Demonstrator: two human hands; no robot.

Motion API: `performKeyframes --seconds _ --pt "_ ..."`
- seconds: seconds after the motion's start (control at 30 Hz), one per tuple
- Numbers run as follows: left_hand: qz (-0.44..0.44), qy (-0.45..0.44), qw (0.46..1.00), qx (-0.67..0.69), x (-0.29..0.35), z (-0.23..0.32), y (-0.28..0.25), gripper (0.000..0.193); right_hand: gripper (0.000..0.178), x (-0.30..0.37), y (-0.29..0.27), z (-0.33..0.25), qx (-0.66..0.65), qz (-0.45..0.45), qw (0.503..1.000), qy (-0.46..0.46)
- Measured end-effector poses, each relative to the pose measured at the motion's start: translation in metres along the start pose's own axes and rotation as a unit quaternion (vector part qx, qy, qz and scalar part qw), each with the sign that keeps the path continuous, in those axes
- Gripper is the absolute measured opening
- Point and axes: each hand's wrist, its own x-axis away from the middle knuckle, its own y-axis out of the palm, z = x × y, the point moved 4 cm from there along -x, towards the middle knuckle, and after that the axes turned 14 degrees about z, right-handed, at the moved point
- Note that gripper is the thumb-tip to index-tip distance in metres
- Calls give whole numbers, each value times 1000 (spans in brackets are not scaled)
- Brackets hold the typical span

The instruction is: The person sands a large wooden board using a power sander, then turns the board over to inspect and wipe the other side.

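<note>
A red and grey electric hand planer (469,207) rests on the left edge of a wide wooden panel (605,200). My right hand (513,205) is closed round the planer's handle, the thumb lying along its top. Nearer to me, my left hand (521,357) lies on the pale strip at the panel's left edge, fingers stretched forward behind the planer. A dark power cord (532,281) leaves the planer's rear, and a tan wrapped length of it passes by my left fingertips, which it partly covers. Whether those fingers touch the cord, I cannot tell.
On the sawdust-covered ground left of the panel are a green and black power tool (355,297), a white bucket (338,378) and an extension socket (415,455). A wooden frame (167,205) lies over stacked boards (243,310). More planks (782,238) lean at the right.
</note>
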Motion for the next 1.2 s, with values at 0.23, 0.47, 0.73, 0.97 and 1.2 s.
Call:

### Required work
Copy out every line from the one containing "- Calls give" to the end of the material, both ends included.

### Solved exercise
- Calls give whole numbers, each value times 1000 (spans in brackets are not scaled)
- Brackets hold the typical span

The instruction is: The person sands a large wooden board using a power sander, then turns the board over to inspect and wipe the other side.

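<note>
A red and grey electric hand planer (469,207) rests on the left edge of a wide wooden panel (605,200). My right hand (513,205) is closed round the planer's handle, the thumb lying along its top. Nearer to me, my left hand (521,357) lies on the pale strip at the panel's left edge, fingers stretched forward behind the planer. A dark power cord (532,281) leaves the planer's rear, and a tan wrapped length of it passes by my left fingertips, which it partly covers. Whether those fingers touch the cord, I cannot tell.
On the sawdust-covered ground left of the panel are a green and black power tool (355,297), a white bucket (338,378) and an extension socket (415,455). A wooden frame (167,205) lies over stacked boards (243,310). More planks (782,238) lean at the right.
</note>
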Motion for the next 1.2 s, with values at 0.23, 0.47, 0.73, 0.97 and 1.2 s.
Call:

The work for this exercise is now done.